### Assignment
Even if a line seems odd, print it as it is, and include every record.

——————————

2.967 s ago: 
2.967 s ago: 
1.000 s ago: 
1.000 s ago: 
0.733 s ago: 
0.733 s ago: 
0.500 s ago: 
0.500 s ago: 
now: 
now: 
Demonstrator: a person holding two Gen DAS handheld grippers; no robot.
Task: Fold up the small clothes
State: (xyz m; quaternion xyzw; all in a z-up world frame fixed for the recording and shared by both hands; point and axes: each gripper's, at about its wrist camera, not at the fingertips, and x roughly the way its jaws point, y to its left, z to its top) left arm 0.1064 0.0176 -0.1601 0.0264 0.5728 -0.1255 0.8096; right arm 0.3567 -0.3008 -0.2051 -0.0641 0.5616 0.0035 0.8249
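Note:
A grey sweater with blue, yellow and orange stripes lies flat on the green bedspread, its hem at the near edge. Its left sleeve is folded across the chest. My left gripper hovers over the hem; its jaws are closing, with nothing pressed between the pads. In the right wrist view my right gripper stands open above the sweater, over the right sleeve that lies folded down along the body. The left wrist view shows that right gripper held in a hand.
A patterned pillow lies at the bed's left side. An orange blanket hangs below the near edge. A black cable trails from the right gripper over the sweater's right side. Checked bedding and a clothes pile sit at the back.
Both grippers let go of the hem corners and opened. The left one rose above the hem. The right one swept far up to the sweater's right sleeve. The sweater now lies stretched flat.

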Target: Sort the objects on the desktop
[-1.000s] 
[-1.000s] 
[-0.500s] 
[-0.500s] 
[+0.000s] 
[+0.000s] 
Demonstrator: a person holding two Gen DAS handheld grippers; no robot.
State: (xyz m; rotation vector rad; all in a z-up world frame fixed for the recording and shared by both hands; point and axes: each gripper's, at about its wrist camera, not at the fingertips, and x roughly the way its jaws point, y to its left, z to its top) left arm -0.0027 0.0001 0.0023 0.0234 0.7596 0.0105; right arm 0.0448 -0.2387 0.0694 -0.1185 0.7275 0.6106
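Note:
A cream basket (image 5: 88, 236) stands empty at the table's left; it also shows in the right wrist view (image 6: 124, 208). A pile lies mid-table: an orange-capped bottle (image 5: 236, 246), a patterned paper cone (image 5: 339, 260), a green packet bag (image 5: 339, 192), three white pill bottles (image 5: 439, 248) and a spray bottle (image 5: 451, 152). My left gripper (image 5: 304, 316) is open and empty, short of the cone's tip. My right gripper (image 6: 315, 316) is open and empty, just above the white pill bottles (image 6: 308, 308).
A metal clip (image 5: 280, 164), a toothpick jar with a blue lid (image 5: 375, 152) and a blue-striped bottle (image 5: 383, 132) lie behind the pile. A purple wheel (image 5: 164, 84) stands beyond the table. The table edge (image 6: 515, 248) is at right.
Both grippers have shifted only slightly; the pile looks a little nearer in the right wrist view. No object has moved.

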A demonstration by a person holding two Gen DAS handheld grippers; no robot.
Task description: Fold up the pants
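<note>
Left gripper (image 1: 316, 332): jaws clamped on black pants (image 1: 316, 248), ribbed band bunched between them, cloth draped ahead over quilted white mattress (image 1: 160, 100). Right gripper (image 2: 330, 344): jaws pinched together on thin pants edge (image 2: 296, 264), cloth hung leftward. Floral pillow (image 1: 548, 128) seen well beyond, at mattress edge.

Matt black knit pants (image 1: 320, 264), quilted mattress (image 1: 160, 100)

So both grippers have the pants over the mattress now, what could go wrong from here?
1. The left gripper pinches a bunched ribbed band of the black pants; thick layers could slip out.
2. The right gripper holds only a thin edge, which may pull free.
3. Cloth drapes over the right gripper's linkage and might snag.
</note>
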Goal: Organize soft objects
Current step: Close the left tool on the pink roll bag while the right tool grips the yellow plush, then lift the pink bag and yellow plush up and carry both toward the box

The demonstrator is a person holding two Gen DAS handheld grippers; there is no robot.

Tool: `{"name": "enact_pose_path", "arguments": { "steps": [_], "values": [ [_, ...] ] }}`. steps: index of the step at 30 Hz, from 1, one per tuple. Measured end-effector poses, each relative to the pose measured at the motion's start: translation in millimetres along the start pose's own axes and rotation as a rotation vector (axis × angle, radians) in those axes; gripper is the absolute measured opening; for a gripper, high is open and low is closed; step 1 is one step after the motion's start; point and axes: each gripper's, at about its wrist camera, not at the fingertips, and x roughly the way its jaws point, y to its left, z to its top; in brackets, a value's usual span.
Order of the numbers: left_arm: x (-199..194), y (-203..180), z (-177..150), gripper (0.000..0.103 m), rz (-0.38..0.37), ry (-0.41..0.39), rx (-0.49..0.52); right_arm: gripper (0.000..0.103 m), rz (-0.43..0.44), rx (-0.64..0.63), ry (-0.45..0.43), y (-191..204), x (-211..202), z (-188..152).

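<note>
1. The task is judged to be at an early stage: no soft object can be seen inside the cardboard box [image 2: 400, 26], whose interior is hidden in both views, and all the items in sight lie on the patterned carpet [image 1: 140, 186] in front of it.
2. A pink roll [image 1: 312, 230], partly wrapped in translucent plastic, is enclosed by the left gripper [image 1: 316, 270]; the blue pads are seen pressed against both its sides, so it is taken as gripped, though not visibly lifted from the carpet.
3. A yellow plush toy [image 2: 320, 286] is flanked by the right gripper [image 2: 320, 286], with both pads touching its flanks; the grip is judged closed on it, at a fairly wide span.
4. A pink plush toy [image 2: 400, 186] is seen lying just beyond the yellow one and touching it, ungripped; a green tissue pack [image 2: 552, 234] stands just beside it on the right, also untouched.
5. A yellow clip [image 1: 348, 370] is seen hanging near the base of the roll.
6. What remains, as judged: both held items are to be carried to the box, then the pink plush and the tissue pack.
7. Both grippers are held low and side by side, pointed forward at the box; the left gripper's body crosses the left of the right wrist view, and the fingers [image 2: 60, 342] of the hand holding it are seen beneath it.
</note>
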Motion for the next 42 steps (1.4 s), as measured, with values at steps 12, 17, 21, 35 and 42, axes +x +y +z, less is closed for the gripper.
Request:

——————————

### Response
2.967 s ago: 
2.967 s ago: 
1.000 s ago: 
1.000 s ago: 
0.733 s ago: 
0.733 s ago: 
0.500 s ago: 
0.500 s ago: 
now: 
now: 
Demonstrator: a person holding two Gen DAS handheld grippers; no robot.
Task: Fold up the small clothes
State: (xyz m; quaternion xyzw; all in a z-up world frame fixed for the recording and shared by both hands; point and axes: each gripper's, at about its wrist camera, not at the fingertips, and x roughly the way its jaws point, y to its left, z to its top) left arm 0.1064 0.0176 -0.1601 0.0264 0.5728 -0.1255 0.8096; right arm 0.3567 -0.3008 -0.2051 -0.0641 0.5616 0.0035 0.8249
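Note:
A grey sweater with blue, yellow and orange stripes lies flat on the green bedspread, its hem at the near edge. Its left sleeve is folded across the chest. My left gripper hovers over the hem; its jaws are closing, with nothing pressed between the pads. In the right wrist view my right gripper stands open above the sweater, over the right sleeve that lies folded down along the body. The left wrist view shows that right gripper held in a hand.
A patterned pillow lies at the bed's left side. An orange blanket hangs below the near edge. A black cable trails from the right gripper over the sweater's right side. Checked bedding and a clothes pile sit at the back.
Both grippers let go of the hem corners and opened. The left one rose above the hem. The right one swept far up to the sweater's right sleeve. The sweater now lies stretched flat.
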
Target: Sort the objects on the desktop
[-1.000s] 
[-1.000s] 
[-0.500s] 
[-0.500s] 
[+0.000s] 
[+0.000s] 
Demonstrator: a person holding two Gen DAS handheld grippers; no robot.
State: (xyz m; rotation vector rad; all in a z-up world frame fixed for the recording and shared by both hands; point and axes: each gripper's, at about its wrist camera, not at the fingertips, and x roughly the way its jaws point, y to its left, z to its top) left arm -0.0027 0.0001 0.0023 0.0234 0.7596 0.0105; right arm 0.0448 -0.2387 0.0694 -0.1185 0.7275 0.6106
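Note:
A cream basket (image 5: 88, 236) stands empty at the table's left; it also shows in the right wrist view (image 6: 124, 208). A pile lies mid-table: an orange-capped bottle (image 5: 236, 246), a patterned paper cone (image 5: 339, 260), a green packet bag (image 5: 339, 192), three white pill bottles (image 5: 439, 248) and a spray bottle (image 5: 451, 152). My left gripper (image 5: 304, 316) is open and empty, short of the cone's tip. My right gripper (image 6: 315, 316) is open and empty, just above the white pill bottles (image 6: 308, 308).
A metal clip (image 5: 280, 164), a toothpick jar with a blue lid (image 5: 375, 152) and a blue-striped bottle (image 5: 383, 132) lie behind the pile. A purple wheel (image 5: 164, 84) stands beyond the table. The table edge (image 6: 515, 248) is at right.
Both grippers have shifted only slightly; the pile looks a little nearer in the right wrist view. No object has moved.
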
A demonstration by a person holding two Gen DAS handheld grippers; no robot.
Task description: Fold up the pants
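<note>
Left gripper (image 1: 316, 332): jaws clamped on black pants (image 1: 316, 248), ribbed band bunched between them, cloth draped ahead over quilted white mattress (image 1: 160, 100). Right gripper (image 2: 330, 344): jaws pinched together on thin pants edge (image 2: 296, 264), cloth hung leftward. Floral pillow (image 1: 548, 128) seen well beyond, at mattress edge.

Matt black knit pants (image 1: 320, 264), quilted mattress (image 1: 160, 100)

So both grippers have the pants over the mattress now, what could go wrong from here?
1. The left gripper pinches a bunched ribbed band of the black pants; thick layers could slip out.
2. The right gripper holds only a thin edge, which may pull free.
3. Cloth drapes over the right gripper's linkage and might snag.
</note>
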Goal: Organize soft objects
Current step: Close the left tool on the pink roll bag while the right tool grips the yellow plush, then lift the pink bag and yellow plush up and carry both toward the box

The demonstrator is a person holding two Gen DAS handheld grippers; there is no robot.

Tool: `{"name": "enact_pose_path", "arguments": { "steps": [_], "values": [ [_, ...] ] }}`. steps: index of the step at 30 Hz, from 1, one per tuple. Measured end-effector poses, each relative to the pose measured at the motion's start: translation in millimetres along the start pose's own axes and rotation as a rotation vector (axis × angle, radians) in those axes; gripper is the absolute measured opening; for a gripper, high is open and low is closed; step 1 is one step after the motion's start; point and axes: each gripper's, at about its wrist camera, not at the fingertips, and x roughly the way its jaws point, y to its left, z to its top; in brackets, a value's usual span.
Order of the numbers: left_arm: x (-199..194), y (-203..180), z (-177..150), gripper (0.000..0.103 m), rz (-0.38..0.37), ry (-0.41..0.39), rx (-0.49..0.52); right_arm: gripper (0.000..0.103 m), rz (-0.43..0.44), rx (-0.64..0.63), ry (-0.45..0.43), y (-191..204), x (-211..202), z (-188..152).

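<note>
1. The task is judged to be at an early stage: no soft object can be seen inside the cardboard box [image 2: 400, 26], whose interior is hidden in both views, and all the items in sight lie on the patterned carpet [image 1: 140, 186] in front of it.
2. A pink roll [image 1: 312, 230], partly wrapped in translucent plastic, is enclosed by the left gripper [image 1: 316, 270]; the blue pads are seen pressed against both its sides, so it is taken as gripped, though not visibly lifted from the carpet.
3. A yellow plush toy [image 2: 320, 286] is flanked by the right gripper [image 2: 320, 286], with both pads touching its flanks; the grip is judged closed on it, at a fairly wide span.
4. A pink plush toy [image 2: 400, 186] is seen lying just beyond the yellow one and touching it, ungripped; a green tissue pack [image 2: 552, 234] stands just beside it on the right, also untouched.
5. A yellow clip [image 1: 348, 370] is seen hanging near the base of the roll.
6. What remains, as judged: both held items are to be carried to the box, then the pink plush and the tissue pack.
7. Both grippers are held low and side by side, pointed forward at the box; the left gripper's body crosses the left of the right wrist view, and the fingers [image 2: 60, 342] of the hand holding it are seen beneath it.
</note>
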Motion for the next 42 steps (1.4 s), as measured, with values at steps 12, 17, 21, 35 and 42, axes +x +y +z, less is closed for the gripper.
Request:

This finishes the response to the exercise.